I am so very very sorry. She was a beautiful girl and much too young. It had to be some kind of heart defect.


----------



## Goldenrunt (Dec 8, 2008)

OH MY!
I am so sorry and I am sure no words can describe what you are going through right now. I will say a prayer and I lit a candle for you and your family.
My deepest condolences


----------



## GoldenOwner12 (Jun 18, 2008)

so sorry to hear about kaylee that would have been scary and shocking to find your dog like that. Kaylee was sure a veery pretty girl. Hugs to you on this sad day. Run free Kaylee.


----------



## bluetou (Oct 13, 2008)

I am so sorry for your loss, my heart is just aching for your loss (((HUGS)) to you.


----------



## Joanne & Asia (Jul 23, 2007)

Oh how heartbreaking for you. I can't even imagine. My prayers are with you and your sweet baby.


----------



## olik (Apr 13, 2008)

OMG,this is so scary! I am so sorry.


----------



## Maggies mom (Jan 6, 2006)

IM sorry for your loss.... How heart breaking


----------



## Tailer'sFolks (Feb 27, 2007)

My prayers are with You and Kaylee...I'm is shock! What a Beautiful Young Girl...ooooo...there are the tears again...


----------



## Lucky's mom (Nov 4, 2005)

I am so sorry. It was so unexpected and I know this was traumatic for you and your family. I hope your healing is quick. Run free and wild young Kaylee....


----------



## Heidi36oh (Feb 27, 2007)

I'm so sorry, she was so young. How heart breaking.
Prayers for you and family!


----------



## sharlin (Feb 26, 2007)

Play Hard Sweet Kylee ~ Godspeed & Love ~ Your Call To Him Came Too Early


----------



## ggdenny (Nov 2, 2008)

I am so very sorry for your loss. There's no way she wanted to leave you. There's no way it could have been her time. This makes me so sad and angry! You are in my thoughts.


----------



## cubbysan (Mar 13, 2007)

I am so sorry ... I know how hard it is to lose a puppy, I lost one years ago through an accident, though. It is a different kind of pain than an losing an adult. Our prayers are with you.


----------



## Jackson'sMom (Oct 13, 2007)

What a terrible shock. I am so sorry. Run free, little girl.


----------



## kwhit (Apr 7, 2008)

How horrible! I'm going to ask again what other people have asked...did the vet say what could have happened...did they suggest a necropsy? Personally, I would HAVE to know what happened. I'm so sorry for your loss.


----------



## Jo Ellen (Feb 25, 2007)

I'm so sorry. What an awful thing to happen. Shocking, totally shocking. I'm just sitting here shaking my head, I can't imagine what this must be like for you


----------



## For the Love of Goldens (Dec 11, 2006)

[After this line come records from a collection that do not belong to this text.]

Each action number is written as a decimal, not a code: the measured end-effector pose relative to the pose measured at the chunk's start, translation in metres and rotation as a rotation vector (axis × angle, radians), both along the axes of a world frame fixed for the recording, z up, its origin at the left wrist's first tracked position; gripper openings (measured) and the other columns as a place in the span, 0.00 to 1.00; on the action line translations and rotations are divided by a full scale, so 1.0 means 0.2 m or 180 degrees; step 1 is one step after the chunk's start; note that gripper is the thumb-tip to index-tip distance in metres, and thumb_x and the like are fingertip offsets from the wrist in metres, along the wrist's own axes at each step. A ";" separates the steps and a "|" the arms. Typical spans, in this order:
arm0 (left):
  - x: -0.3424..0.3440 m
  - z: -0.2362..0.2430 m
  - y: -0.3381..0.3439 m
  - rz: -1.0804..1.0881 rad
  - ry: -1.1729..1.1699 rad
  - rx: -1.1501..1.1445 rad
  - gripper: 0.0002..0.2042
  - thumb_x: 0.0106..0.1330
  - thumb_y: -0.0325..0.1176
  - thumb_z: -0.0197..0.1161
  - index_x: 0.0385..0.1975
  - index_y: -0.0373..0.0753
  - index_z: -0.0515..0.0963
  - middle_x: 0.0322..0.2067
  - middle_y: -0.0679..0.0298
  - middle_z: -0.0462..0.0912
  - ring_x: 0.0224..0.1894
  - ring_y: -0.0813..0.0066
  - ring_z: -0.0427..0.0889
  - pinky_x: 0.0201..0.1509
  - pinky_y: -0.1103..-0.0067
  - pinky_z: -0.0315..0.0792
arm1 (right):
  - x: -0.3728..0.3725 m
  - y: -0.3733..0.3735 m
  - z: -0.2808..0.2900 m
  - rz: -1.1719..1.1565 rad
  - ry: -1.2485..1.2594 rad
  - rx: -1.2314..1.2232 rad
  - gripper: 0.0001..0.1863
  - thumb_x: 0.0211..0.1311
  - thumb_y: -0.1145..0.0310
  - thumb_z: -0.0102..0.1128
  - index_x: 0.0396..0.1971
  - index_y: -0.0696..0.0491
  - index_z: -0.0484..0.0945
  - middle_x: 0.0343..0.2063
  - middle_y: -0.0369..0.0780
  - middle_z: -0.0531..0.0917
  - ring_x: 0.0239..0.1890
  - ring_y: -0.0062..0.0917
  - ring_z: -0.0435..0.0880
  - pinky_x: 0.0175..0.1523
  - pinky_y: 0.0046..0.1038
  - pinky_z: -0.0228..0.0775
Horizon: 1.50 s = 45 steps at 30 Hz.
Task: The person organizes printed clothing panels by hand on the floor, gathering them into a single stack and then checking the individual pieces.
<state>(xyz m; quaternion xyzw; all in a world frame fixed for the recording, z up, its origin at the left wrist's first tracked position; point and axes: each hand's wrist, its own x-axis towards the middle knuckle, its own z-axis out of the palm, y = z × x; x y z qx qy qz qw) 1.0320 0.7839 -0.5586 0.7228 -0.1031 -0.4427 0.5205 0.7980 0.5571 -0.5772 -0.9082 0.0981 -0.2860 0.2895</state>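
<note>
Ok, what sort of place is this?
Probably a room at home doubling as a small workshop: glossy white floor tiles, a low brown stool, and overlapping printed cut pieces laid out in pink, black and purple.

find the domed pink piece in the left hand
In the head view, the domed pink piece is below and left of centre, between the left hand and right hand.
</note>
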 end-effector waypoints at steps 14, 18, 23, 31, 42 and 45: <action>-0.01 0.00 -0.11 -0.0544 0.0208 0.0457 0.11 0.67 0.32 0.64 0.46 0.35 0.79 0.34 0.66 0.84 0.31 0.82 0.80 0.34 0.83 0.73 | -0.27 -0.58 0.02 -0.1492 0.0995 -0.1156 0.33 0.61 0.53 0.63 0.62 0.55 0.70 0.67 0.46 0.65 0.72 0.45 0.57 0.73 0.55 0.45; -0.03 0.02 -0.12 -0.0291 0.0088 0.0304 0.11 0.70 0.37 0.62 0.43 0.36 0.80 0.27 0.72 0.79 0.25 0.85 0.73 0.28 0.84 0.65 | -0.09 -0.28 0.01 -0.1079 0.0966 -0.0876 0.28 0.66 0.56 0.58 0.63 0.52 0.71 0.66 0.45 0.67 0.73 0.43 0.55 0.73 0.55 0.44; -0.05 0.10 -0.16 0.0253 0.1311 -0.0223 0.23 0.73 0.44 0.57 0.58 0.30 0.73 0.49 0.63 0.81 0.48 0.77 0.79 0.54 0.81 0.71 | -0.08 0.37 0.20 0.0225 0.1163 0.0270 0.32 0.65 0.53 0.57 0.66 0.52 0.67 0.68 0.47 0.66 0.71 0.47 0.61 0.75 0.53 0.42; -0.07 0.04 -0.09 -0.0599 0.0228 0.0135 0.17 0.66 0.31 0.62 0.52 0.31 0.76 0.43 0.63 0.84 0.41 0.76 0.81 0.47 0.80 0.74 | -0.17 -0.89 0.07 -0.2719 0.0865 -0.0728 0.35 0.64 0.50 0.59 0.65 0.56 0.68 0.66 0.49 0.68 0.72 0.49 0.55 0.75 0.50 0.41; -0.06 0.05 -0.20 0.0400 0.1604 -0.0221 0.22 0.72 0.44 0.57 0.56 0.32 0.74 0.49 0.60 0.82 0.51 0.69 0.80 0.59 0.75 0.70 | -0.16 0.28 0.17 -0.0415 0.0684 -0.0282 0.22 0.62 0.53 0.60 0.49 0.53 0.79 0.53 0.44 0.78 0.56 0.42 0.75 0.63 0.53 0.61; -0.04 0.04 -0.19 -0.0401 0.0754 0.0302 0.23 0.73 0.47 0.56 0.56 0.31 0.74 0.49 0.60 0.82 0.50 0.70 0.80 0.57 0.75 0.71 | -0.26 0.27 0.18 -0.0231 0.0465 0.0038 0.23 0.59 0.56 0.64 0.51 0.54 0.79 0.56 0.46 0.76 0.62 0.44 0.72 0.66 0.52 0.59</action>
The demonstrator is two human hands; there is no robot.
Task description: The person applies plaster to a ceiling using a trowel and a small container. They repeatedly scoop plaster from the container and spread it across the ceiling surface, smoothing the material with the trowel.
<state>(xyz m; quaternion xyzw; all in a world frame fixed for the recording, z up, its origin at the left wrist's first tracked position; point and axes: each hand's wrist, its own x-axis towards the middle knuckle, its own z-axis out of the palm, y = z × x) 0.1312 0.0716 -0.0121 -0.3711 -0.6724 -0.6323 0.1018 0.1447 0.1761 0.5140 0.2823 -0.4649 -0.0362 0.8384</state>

I too am very sorry about your loss. Losing our precious pets is never easy. How shocking for you. I will pray for comfort and peace for you. I hope you find out some answers to help you out emotionally. Rest in peace sweet girl.


----------



## Ardeagold (Feb 26, 2007)

I am so so sorry. I know the shock, anger and devastation that you're feeling ...it happened to us many years ago with our Drexel, also a Golden. He was only 13 months old.

It turns out he had a genetic heart problem called Sub-Aortic Stenosis. He died in his sleep.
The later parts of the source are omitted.